Wunsch nach Zusammenhalt prägt Gedenkandacht in Leipzig
am 5. Mai in der Nikolaikirche
Leipzig. Nach der mutmaßlichen Amokfahrt in der Leipziger Innenstadt haben Kirchen und Gesellschaft gemeinsam innegehalten. In einem ökumenischen Gedenkgottesdienst in der Nikolaikirche wurde am 5. Mai Raum geschaffen für Trauer, Mitgefühl und das Erinnern an die Opfer und ihre Angehörigen.
Vertreter der evangelischen und katholischen Kirche reagierten tief betroffen. Der katholische Bischof Heinrich Timmerevers betonte: „Gott stellt sich an die Seite der Trauernden und Verzweifelten. Er stellt sich dagegen, dass Trauer, Verzweiflung und Bitterkeit das letzte Wort haben.“ Der sächsische evangelische Landesbischof Tobias Bilz sagte, die Bilder der Tragödie dürften nicht die Oberhand behalten.
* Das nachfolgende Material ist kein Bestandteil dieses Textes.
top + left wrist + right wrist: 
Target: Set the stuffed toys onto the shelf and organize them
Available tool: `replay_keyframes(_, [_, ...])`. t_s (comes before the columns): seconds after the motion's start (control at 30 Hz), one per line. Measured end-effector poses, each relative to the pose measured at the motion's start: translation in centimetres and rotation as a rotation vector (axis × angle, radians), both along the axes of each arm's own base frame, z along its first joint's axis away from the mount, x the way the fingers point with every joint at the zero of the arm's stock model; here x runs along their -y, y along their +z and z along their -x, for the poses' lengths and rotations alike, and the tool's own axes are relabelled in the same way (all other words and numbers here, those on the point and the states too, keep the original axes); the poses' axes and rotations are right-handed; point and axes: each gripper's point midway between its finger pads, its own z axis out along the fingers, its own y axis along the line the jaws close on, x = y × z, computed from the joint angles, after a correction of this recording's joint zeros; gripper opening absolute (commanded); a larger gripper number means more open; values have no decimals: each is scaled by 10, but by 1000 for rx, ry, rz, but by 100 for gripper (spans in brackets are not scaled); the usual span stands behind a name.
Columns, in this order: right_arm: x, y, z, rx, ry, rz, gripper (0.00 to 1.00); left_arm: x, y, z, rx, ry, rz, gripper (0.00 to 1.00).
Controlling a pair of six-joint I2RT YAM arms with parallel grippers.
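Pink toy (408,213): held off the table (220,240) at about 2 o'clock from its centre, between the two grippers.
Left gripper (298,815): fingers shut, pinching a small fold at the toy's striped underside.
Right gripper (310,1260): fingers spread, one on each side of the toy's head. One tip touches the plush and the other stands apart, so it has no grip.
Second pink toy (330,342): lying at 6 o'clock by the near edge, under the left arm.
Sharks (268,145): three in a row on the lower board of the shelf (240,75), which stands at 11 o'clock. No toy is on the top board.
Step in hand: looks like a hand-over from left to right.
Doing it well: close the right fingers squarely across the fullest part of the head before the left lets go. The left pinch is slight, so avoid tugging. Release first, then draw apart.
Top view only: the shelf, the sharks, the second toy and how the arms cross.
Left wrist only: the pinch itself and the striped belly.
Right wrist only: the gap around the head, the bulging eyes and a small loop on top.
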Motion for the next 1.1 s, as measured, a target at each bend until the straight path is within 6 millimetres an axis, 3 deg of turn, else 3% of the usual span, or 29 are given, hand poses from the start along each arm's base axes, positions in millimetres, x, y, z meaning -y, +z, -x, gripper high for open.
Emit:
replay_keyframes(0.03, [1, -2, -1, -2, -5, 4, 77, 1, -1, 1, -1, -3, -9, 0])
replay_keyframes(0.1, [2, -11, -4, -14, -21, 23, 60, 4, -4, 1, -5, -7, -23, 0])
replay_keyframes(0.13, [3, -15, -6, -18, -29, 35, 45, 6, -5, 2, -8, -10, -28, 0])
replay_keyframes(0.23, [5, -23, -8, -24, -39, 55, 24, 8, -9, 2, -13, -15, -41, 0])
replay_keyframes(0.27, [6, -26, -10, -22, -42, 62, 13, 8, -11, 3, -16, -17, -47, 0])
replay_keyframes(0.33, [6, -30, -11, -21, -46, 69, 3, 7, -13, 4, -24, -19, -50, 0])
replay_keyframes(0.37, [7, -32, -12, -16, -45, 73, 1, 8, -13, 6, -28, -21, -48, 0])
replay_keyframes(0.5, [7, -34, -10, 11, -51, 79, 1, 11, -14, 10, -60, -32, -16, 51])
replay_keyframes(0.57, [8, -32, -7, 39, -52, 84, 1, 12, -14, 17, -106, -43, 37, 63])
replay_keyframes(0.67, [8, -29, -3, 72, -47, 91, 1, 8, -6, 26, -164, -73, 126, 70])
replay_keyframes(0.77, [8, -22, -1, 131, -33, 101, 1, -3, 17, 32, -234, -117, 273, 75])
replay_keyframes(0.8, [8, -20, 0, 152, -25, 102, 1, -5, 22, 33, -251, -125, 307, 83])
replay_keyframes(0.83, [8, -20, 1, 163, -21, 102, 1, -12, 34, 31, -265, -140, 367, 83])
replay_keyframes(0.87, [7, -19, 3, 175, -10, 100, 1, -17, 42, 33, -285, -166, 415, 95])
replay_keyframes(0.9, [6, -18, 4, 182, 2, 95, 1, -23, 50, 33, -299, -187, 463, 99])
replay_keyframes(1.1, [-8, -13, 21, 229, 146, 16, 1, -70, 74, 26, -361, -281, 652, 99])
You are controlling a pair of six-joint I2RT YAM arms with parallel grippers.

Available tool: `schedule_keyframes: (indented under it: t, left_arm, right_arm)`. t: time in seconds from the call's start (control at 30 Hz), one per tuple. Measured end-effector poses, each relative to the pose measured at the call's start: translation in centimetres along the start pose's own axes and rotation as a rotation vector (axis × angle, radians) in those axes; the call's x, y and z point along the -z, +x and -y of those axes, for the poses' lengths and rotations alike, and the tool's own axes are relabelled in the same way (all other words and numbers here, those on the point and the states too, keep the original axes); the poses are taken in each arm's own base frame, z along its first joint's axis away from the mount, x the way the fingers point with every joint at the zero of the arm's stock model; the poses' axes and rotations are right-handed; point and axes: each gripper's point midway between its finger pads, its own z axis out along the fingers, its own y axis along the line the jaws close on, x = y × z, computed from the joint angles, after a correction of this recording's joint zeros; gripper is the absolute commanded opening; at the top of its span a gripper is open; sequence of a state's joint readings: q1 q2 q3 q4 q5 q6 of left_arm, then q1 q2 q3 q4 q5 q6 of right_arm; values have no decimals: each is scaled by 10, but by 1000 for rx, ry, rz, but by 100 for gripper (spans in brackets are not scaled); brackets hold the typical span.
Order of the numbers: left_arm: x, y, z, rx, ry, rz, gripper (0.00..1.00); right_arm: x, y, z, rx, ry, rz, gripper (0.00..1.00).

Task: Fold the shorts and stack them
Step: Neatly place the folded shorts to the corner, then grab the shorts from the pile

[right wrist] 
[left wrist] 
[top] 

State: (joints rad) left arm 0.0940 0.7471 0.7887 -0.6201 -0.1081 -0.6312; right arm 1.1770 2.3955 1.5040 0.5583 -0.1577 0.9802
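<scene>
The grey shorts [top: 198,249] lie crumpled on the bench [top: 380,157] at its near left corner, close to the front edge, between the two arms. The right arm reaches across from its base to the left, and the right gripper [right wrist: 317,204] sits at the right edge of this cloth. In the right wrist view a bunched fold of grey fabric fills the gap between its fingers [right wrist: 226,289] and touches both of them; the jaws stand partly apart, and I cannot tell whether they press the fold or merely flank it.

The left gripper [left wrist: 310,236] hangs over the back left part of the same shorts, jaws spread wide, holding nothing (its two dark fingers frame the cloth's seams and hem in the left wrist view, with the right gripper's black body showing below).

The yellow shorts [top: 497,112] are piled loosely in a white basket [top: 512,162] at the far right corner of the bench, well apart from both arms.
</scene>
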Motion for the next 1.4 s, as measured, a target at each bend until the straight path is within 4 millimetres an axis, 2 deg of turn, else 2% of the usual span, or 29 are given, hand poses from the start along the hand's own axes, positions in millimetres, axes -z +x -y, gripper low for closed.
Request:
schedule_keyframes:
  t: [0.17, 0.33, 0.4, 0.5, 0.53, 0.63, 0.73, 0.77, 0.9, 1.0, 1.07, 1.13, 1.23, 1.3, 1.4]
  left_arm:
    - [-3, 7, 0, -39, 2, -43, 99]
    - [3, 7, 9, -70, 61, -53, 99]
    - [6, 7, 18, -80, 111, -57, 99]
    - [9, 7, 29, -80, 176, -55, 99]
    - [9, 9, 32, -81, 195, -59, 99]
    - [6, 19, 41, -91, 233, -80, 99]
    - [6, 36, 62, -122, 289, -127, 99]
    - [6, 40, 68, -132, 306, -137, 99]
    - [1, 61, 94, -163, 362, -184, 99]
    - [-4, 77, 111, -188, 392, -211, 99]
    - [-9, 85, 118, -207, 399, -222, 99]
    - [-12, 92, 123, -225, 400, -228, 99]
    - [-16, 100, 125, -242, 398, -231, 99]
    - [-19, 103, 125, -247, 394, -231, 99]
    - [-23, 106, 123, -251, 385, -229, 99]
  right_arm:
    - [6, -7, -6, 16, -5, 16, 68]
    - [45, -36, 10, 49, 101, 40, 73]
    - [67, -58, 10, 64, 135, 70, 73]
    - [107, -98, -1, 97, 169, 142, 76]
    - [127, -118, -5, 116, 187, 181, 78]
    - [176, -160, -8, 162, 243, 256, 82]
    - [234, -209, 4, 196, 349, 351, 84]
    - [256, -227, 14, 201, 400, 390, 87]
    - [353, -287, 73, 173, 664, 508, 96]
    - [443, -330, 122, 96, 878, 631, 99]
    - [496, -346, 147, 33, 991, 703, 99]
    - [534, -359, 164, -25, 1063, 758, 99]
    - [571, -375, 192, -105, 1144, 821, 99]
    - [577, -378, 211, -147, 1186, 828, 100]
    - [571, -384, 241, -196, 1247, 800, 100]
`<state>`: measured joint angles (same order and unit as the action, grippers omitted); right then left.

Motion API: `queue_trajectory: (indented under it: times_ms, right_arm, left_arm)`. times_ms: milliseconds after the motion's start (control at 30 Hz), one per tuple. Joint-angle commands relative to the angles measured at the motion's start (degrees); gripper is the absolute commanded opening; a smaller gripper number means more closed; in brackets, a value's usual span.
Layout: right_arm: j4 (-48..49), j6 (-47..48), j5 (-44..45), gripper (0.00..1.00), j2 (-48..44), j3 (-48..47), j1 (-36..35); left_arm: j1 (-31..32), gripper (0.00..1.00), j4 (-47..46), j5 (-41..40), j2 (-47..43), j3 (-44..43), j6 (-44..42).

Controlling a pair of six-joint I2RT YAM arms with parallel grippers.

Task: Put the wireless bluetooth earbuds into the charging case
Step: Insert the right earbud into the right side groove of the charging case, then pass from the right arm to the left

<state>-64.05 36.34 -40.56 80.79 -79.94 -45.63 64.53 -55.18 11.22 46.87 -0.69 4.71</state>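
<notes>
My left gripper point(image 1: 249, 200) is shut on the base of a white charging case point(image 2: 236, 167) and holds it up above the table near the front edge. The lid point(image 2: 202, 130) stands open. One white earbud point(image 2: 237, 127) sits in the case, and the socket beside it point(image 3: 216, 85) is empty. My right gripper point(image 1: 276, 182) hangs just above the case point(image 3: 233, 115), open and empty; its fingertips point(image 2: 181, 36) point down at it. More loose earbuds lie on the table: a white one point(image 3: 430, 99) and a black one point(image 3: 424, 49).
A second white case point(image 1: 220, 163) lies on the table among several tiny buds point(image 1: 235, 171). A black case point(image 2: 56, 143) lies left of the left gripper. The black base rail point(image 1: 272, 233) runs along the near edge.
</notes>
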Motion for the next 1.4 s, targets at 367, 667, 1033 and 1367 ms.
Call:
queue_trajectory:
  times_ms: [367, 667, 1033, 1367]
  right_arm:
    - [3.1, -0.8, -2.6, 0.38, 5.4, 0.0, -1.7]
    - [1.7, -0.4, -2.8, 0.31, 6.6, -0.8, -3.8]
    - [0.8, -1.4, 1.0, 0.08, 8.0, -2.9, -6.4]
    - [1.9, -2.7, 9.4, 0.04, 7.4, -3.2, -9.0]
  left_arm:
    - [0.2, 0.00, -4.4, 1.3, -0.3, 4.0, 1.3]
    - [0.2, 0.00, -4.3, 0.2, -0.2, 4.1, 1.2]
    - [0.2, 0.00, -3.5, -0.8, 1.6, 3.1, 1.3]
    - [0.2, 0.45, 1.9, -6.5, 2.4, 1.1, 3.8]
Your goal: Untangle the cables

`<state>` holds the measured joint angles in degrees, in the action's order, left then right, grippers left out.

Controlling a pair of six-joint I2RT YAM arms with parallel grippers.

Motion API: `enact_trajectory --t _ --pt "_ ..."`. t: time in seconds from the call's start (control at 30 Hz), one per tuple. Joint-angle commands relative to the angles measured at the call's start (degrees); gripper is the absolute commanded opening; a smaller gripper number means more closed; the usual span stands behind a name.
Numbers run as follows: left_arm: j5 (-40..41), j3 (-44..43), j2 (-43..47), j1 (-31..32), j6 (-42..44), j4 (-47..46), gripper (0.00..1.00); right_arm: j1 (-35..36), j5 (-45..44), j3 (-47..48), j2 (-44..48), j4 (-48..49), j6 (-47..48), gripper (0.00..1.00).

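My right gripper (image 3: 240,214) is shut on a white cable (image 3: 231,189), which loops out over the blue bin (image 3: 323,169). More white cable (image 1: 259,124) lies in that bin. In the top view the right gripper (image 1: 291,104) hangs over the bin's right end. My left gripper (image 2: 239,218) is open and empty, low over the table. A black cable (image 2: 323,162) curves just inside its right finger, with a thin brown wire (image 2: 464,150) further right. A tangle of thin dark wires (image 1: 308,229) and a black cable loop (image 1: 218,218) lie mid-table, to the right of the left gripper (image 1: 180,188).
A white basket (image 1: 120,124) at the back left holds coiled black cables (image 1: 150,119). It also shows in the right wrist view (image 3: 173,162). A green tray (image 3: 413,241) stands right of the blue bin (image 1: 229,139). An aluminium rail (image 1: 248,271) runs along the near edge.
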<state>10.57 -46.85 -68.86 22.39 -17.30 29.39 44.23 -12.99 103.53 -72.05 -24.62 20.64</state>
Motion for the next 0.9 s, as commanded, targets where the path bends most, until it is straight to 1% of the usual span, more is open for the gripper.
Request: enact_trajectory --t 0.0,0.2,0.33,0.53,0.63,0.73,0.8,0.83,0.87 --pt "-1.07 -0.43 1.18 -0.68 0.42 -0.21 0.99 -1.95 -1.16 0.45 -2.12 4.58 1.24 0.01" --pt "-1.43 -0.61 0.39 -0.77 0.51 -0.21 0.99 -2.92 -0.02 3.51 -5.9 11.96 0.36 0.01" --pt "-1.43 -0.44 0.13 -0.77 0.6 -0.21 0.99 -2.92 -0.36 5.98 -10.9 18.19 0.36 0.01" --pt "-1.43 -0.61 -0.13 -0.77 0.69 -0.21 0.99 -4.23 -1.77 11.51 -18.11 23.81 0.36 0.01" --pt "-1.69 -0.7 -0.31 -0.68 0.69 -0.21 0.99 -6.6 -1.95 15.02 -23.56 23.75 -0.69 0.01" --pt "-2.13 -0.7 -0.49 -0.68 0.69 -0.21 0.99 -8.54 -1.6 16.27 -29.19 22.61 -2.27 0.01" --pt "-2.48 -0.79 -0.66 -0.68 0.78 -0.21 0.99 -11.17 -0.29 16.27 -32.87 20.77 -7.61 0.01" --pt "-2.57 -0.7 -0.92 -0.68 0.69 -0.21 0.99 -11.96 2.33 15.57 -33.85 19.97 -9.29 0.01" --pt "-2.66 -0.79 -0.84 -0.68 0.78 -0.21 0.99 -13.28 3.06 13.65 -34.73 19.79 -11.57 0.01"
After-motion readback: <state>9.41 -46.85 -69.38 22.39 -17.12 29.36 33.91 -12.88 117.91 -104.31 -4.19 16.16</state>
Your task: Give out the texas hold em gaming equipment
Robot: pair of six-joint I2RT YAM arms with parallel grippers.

Zugleich machte er deutlich, dass gerade in schweren Momenten Zusammenhalt und Solidarität wachsen könnten.
Superintendent Sebastian Feydt und Propst Ralph Kochinka betonten, wie wichtig es sei, nun füreinander da zu sein, Trost zu spenden und gemeinsam durch diese Zeit zu gehen. Der Gottesdienst selbst wurde von ökumenisch gestaltet und musikalisch von den Thomanern begleitet. Auch Persönlichkeiten aus Politik und Gesellschaft nahmen teil – darunter Sachsens Ministerpräsident Michael Kretschmer und der Leipziger Oberbürgermeister Burkhard Jung.
Die Gedenkandacht wurde im MDR Fernsehen übertragen.